Prezydent Rosji Władimir Putin będzie wpływał na sytuację na Ukrainie, podsycając niepokoje na wschodzie i południu, naciskając na Kijów, by przyjął zdecentralizowany model federalny i stosując środki nacisku ekonomicznego - ocenia think tank Eurasia.
Takie metody nazywa on "długą grą", przeciwstawiając ją krótkiej, przewidującej interwencję wojskową w jakiejś formie.
- Rosyjska strategia długiej gry opiera się na kalkulacji, że rząd w Kijowie okaże się niezdolny do dotrzymania warunków nadzwyczajnej pomocy z MFW, nastąpi jego destabilizacja lub upadek, w taki sposób, że Rosja będzie mogła odbudować swoją pierwszoplanową ekonomiczną i polityczną rangę na Ukrainie - sądzi analityk Eurasii Alex Brideau.
Według niego Putin mógłby zdecydować się na "krótką grę", gdyby doszedł do wniosku, że szybki postęp Ukrainy w integracji z Unią Europejską lub opór wobec decentralizacji zarządzania ogranicza zakres "długiej gry".
- Zapalnikiem do przejścia z długiej gry na krótką może być zapowiedziane na 21 marca podpisanie politycznej części porozumienia stowarzyszeniowego UE-Ukraina - twierdzi.
- Skutkiem byłoby to, że MFW musiałby na nowo przyjrzeć się swemu pakietowi pomocowemu dla Ukrainy, uwzględniając możliwość destabilizacji rządu w Kijowie i czasową bądź permanentną utratę przez niego części bazy przemysłowej, a co za tym idzie wpływów podatkowych - tłumaczy Brideau.
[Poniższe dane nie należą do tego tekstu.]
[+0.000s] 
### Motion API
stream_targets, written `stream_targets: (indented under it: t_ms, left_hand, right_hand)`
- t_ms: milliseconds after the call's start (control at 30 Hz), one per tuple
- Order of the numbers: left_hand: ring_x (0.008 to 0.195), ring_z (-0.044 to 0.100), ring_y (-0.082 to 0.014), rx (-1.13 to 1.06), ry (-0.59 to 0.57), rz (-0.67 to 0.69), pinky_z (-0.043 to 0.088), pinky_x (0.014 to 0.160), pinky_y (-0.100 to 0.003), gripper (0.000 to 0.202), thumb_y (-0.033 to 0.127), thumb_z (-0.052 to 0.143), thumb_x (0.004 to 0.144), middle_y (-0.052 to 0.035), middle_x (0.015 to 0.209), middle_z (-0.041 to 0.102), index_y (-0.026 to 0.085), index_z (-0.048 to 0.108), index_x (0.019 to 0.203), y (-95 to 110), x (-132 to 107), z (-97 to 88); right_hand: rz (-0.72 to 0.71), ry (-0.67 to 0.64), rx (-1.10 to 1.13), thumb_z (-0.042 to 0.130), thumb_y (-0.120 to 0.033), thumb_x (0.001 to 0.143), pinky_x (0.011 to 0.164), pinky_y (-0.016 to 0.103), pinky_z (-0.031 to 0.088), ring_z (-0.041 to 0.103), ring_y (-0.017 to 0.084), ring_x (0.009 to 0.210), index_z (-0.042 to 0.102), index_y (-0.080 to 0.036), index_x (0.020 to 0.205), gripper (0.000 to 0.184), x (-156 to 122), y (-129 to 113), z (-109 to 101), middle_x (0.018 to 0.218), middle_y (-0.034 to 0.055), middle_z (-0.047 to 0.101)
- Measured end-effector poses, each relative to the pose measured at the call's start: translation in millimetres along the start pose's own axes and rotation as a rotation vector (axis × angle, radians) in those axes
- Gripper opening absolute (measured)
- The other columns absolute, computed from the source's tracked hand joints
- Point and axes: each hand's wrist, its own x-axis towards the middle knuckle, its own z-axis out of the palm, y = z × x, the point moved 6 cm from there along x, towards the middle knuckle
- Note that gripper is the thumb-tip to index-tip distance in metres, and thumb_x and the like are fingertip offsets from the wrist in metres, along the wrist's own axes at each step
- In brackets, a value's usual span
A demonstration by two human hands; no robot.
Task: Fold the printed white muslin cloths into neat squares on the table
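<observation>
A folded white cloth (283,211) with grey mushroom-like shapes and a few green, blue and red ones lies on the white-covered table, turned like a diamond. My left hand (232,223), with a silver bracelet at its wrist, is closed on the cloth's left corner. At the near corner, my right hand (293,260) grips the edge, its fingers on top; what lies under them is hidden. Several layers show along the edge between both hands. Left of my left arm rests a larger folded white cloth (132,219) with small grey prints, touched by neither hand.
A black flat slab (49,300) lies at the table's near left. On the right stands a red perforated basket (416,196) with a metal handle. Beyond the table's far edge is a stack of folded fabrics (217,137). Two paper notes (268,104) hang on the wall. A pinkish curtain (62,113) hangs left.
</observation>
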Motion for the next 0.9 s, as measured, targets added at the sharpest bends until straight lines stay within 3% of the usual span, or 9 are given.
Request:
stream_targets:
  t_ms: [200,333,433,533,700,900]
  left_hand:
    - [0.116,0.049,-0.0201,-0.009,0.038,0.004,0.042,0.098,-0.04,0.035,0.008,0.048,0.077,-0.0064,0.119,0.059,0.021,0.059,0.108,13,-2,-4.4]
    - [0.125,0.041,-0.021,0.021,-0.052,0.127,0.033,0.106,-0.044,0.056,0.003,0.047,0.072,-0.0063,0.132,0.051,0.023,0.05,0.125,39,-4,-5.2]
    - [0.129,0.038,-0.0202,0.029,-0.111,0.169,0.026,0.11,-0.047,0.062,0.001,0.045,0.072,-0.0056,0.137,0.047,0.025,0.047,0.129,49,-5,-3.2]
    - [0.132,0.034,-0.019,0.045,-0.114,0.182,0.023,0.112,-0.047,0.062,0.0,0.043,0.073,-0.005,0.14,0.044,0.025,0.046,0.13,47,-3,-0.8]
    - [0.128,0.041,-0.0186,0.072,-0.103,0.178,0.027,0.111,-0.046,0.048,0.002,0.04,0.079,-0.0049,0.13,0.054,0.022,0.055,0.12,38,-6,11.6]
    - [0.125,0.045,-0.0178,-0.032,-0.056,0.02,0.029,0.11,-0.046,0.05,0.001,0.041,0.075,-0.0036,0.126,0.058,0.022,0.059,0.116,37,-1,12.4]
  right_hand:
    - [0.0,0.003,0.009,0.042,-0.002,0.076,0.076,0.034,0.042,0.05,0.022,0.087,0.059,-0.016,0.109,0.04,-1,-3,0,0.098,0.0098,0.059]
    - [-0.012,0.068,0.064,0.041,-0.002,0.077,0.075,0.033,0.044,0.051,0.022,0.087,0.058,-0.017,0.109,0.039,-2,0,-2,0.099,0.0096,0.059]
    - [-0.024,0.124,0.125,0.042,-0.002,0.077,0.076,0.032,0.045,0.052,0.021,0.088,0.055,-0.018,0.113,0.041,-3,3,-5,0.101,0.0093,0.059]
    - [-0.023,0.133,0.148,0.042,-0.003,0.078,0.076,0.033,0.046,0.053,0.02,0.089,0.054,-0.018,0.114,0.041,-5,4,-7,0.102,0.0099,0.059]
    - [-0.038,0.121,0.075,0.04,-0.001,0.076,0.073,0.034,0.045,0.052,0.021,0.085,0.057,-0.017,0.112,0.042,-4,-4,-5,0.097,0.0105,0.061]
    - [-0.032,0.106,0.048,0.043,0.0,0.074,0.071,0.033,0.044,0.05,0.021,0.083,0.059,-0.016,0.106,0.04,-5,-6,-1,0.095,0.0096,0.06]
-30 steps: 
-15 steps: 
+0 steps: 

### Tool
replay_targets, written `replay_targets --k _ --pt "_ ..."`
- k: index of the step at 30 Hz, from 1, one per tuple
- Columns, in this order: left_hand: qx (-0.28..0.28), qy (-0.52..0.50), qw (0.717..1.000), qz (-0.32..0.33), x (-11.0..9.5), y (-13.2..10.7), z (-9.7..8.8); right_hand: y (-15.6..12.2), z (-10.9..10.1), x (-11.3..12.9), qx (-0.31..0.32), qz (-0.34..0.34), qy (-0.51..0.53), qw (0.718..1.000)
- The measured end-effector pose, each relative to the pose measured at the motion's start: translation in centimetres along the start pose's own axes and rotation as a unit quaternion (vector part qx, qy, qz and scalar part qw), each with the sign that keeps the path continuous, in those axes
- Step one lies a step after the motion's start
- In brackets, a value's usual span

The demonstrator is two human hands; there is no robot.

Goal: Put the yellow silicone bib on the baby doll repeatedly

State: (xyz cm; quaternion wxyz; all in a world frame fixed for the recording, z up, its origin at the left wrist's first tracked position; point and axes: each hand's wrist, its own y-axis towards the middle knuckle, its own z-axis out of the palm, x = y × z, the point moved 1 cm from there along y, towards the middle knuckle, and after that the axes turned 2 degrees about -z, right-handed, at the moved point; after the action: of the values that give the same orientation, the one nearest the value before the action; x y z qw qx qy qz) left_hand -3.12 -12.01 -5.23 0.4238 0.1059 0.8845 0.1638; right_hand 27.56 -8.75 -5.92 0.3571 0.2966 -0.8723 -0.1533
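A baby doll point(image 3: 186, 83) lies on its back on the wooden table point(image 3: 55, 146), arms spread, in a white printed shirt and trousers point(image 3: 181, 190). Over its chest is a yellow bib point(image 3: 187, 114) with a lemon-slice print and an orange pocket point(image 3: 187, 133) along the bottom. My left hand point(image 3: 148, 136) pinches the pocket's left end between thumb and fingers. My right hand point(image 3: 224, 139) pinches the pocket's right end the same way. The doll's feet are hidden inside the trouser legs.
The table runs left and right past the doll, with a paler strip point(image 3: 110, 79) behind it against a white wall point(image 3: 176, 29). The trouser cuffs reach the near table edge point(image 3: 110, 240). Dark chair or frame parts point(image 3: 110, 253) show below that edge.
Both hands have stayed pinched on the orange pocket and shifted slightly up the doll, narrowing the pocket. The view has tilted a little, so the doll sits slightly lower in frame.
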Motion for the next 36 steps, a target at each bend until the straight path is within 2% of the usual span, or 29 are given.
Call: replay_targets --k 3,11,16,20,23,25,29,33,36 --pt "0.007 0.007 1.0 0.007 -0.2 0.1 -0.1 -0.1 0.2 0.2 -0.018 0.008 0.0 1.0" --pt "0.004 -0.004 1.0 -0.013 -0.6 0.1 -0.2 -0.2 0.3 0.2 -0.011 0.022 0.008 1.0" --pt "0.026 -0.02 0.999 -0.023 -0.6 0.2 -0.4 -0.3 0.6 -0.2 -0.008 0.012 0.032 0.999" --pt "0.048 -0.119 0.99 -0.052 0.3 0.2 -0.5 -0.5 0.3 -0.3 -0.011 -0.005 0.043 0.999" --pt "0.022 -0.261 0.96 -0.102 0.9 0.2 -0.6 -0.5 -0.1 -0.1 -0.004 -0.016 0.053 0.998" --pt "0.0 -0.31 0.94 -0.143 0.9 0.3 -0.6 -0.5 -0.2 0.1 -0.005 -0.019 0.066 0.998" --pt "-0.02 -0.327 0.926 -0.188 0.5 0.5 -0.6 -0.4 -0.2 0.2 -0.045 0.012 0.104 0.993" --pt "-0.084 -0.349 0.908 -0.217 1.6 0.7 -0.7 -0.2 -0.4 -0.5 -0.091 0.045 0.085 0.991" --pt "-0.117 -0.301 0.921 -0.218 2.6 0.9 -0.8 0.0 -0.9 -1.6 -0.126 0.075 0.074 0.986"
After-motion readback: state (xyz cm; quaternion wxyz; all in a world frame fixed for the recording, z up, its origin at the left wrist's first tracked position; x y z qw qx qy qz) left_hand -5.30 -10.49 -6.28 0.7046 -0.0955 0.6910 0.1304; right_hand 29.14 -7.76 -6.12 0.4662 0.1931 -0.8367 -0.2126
40 proc. prawdopodobieństwa
Jego zdaniem interwencja zbrojna, choć realna, jest mniej prawdopodobna niż strategia "długiej gry". Szanse inwazji na wschodnią lub południową Ukrainę ocenia Brideau na 40 proc.
Wskazuje na wysokie ludzkie koszty takiego kroku, gdy sondaże opinii na tych terenach z lutego sugerują, że w najlepszym razie poparłoby go 25-30 proc. tamtejszej ludności.
Drugim powodem mniejszego prawdopodobieństwa interwencji zbrojnej jest to, że Rosja musiałaby się liczyć z dotkliwymi sankcjami ekonomicznymi Zachodu, podobnymi do tych, które nałożono na Iran - uważa Brideau.